Gut Microbiome in Aging

Age-related changes in the composition and diversity of the gut microbiome aggravate the immune system to regulate inflammatory responses. Collapse of the immune system causes age-related diseases.²⁰⁾ The gut microbiome is related to the immune system in that both vary in composition with age.⁸⁾ Although the gut microbiota of humans is determined to some extent at birth, the composition continually changes throughout life according to the external environment.^8,¹³⁾ This age-dependent gut microbiome is closely correlated with host inflammation and pathophysiology as the host ages. The gut physiology induced by this altered gut microbiome can cause host sensitivity to microbiota, leading to chronic and severe inflammatory responses.

Furthermore, these inflammatory responses can result in diseases such as cachexia, frailty, cancer, fatty liver disease, metabolic syndrome, T2D, and neurodegenerative diseases.^20-²²⁾ The gut microbiomes of older people are entirely different from those of younger adults.²³⁾ With increasing age, the diversity of the gut microbiome decreases, with reduced numbers of Bifidobacteria, Firmicutes, Faecalibacterium prausnitzii, Clostridium cluster XIV, and Blautia coccoides-Eubacterium rectal.²⁴⁾ However, inter-individual variations among individuals of the same age also exist because of various environmental factors.²²⁾ In particular, the abundance of certain key species in older adults decreases, whereas the abundance of subdominant species increases. Also, the Firmicutes:Bacteroidetes ratio decreases in older individuals.²⁵⁾ In one study, the gut microbiomes of older individuals exhibited a predominance of Bacteroidetes compared to those of younger individuals.²⁶⁾ Bacteroidetes comprising Bacteroides, Alistipes, and Parabacteroides genera were the dominant core microbiota among older people.²⁶⁾ These results clearly show that the gut microbiome changes with age. Therefore, we investigated how alterations in the gut microbiome could affect organs including the skeletal muscle and brain.

Gut-Muscle Axis

Gut microbiome and physical frailty

Physical frailty is common in the older population and is negatively correlated with health indicators.²⁷⁾ Although the mechanism of physical frailty is not yet fully understood, the core components of physical frailty are strength, gait, body composition, and fatigue.
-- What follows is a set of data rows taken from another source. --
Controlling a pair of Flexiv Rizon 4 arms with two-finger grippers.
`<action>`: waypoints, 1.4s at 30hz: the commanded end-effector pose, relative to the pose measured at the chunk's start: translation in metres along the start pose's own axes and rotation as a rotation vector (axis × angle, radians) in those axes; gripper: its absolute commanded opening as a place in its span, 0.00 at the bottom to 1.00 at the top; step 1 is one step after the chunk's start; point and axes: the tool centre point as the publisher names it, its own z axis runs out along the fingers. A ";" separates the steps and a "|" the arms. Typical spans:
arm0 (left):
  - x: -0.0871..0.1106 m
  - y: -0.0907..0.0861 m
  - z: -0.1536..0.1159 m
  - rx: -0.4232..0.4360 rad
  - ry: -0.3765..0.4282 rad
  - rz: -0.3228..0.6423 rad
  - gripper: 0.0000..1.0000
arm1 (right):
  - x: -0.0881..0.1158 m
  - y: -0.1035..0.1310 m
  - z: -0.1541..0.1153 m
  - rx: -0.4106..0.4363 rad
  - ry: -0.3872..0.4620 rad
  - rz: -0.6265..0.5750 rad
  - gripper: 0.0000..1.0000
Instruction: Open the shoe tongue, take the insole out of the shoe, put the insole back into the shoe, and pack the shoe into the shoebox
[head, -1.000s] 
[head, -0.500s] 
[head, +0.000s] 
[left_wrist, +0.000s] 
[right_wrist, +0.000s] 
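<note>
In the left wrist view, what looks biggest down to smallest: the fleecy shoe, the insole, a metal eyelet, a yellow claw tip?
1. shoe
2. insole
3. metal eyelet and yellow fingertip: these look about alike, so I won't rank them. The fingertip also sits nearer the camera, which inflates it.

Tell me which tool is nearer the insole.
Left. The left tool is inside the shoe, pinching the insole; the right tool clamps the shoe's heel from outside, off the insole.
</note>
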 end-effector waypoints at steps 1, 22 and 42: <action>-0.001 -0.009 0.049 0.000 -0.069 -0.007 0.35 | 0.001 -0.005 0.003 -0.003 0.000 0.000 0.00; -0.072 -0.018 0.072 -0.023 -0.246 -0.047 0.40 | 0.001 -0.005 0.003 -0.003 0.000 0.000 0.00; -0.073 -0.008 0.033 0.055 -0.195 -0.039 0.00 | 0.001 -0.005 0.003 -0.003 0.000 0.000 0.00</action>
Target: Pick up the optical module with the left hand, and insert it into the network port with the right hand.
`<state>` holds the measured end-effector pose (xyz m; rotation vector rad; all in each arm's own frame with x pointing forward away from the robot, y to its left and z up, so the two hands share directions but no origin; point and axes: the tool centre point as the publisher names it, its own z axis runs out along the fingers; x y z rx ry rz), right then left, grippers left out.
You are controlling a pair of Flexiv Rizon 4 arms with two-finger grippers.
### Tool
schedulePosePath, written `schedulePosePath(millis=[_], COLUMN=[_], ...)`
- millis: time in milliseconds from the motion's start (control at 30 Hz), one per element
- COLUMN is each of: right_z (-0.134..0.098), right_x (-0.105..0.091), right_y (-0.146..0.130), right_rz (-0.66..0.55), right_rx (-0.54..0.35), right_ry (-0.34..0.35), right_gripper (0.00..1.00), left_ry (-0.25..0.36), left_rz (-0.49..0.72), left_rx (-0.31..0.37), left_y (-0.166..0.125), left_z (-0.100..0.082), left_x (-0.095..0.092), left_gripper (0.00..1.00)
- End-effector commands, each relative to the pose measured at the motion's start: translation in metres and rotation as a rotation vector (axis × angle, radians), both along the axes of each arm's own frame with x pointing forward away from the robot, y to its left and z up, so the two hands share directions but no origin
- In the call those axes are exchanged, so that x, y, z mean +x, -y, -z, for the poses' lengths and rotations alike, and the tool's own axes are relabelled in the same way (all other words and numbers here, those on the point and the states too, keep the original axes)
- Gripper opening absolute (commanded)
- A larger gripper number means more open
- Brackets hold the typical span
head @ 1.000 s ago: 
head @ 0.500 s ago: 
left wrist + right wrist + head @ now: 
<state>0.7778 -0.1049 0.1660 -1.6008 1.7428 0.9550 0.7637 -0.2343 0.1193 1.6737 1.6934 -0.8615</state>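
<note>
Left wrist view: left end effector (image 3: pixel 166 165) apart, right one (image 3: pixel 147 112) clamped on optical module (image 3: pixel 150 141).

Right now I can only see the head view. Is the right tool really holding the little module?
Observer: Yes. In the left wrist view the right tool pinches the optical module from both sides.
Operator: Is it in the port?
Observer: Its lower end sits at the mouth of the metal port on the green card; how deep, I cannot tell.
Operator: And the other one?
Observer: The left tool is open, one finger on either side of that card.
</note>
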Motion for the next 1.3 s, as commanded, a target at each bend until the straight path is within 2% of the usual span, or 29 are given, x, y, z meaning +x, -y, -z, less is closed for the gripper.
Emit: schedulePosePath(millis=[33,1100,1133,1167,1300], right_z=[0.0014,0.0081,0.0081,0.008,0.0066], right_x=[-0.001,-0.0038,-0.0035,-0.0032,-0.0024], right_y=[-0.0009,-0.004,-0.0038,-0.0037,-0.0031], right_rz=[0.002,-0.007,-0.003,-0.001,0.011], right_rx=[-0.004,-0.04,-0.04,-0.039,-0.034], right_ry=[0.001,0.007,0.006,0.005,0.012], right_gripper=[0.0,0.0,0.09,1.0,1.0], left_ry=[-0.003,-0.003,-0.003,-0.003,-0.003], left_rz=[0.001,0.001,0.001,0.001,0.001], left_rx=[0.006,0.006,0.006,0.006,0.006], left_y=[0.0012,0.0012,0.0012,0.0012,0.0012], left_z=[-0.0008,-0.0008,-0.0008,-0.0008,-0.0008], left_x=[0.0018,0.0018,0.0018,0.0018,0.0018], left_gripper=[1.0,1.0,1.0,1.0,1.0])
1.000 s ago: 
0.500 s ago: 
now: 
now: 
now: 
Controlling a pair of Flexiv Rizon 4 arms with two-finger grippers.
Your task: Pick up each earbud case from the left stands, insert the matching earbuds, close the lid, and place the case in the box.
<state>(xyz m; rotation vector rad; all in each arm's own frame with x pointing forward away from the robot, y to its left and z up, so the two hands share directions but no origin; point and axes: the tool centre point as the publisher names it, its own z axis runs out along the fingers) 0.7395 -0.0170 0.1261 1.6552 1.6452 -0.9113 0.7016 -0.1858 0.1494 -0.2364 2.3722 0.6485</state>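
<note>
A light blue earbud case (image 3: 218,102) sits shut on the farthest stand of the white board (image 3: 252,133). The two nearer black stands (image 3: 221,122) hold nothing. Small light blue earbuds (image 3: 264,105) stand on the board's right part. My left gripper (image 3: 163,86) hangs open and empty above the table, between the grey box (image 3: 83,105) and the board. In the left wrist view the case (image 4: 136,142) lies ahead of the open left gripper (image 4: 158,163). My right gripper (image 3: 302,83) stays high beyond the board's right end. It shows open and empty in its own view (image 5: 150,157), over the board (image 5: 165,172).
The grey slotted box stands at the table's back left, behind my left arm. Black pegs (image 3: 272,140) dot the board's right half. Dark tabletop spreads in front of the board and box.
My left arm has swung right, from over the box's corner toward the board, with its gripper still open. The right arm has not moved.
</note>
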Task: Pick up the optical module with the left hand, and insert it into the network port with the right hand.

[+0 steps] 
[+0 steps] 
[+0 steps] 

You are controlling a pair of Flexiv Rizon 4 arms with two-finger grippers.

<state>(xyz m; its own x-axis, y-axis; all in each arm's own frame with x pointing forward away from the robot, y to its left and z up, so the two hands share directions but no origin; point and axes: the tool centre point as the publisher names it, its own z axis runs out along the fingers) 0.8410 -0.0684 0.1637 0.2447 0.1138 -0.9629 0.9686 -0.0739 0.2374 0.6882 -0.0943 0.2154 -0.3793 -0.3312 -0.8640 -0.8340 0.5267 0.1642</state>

Physical frailty, including weak muscle strength, slow gait speed, and poor balance, can lead to disability in performing activities of daily living.²⁷⁾ Physical frailty is significantly associated with metabolic risk factors, independent of muscle loss.²⁸⁾ Recent studies have clarified the relationship between physical frailty and the gut microbiome. Van Tongeren et al.²⁹⁾ evaluated the relationship between the gut microbiome diversity and frailty scores in the older population. Their results showed that the proportion of Lactobacilli, Bacteroides/Prevotella, and Faecalibacterium prausnitzii was significantly decreased, whereas the proportion of Enterobacteriaceae was significantly increased in older individuals with high frailty scores.²⁹⁾ Claesson et al.⁶⁾ also observed an association between the gut microbiome diversity and the Functional Independence Measure, the Barthel index (daily routine activity scale), and nutrition. Their results demonstrated a correlation between decreased gut microbiome diversity and increased frailty with high levels of inflammatory markers.⁶⁾

Studies have shown that the gut microbiome is related to senescence.^20,^21,³⁰⁾ One study suggested that healthy gut microbiome characteristics, such as a high biodiversity, a high representation of SCFA producers, a representation of bacteria with beneficial metabolic activity, and a low representation of pathogens, are strongly correlated with a prolonged lifespan.³¹⁾ Healthy centenarians show remarkable gut microbiome characteristics compared with healthy older individuals. The gut microbiome of older adults who stay healthy is similar to that of young people aged 30–50 years.³²⁾ These studies are important because they indicate that positive changes in the gut microbiome through lifestyle habits may lead to improved healthy aging. In one study, individuals in a village with a high percentage of longevity were recruited to participate in gut microbiome research. The author studied eight centenarians (100–108 years of age), eight individuals aged 85–99 years residing in the same village, and eight older residents aged 80–92 years from other urbanized villages. Their results showed decreased ratios of Faecalibacterium and Akkermansia, increased ratios of Escherichia group and Methanobrevibacter, and altered ratios of Bacteroidetes in the gut microbiome of centenarians.³³⁾ Another cohort study of individuals ranging from young children to semi-supercentenarians (105–109 years of age) investigated the overall changes in the gut microbiome profile with age.²³⁾ The results indicated that the characteristics of the gut microbiome tended to significantly change with age. Notably, in adults over 95 years of age, the ratios of Faecalibacterium, Roseburia, Coprococcus, and Blautia were decreased, whereas those of Enterobacteriaceae were increased.³⁴⁾

To determine the changes in the gut microbiomes of semi-supercentenarians, Biagi et al.⁸⁾ conducted a study including young adults (30 years old), older adults (65–75 years), centenarians (99–104 years), and semi-supercentenarians (105–109 years old). Their results demonstrated that the composition of the gut microbiome had a positive effect on the host’s immune system; in that study, the proportions of Christensenellaceae, Akkermansia, and Bifidobacterium were significantly increased, although the gut microbiomes of centenarians and semi-supercentenarians had characteristics common to those of older populations.⁸⁾ More specifically, Akkermansia and Bifidobacterium are well-known health-related genera that can promote immune regulation, prevent inflammation, and maintain healthy metabolic homeostasis.^8,³⁵⁾ Future studies are needed to provide clear evidence that specific bacterial taxa can prolong life by maintaining metabolic homeostasis in older individuals.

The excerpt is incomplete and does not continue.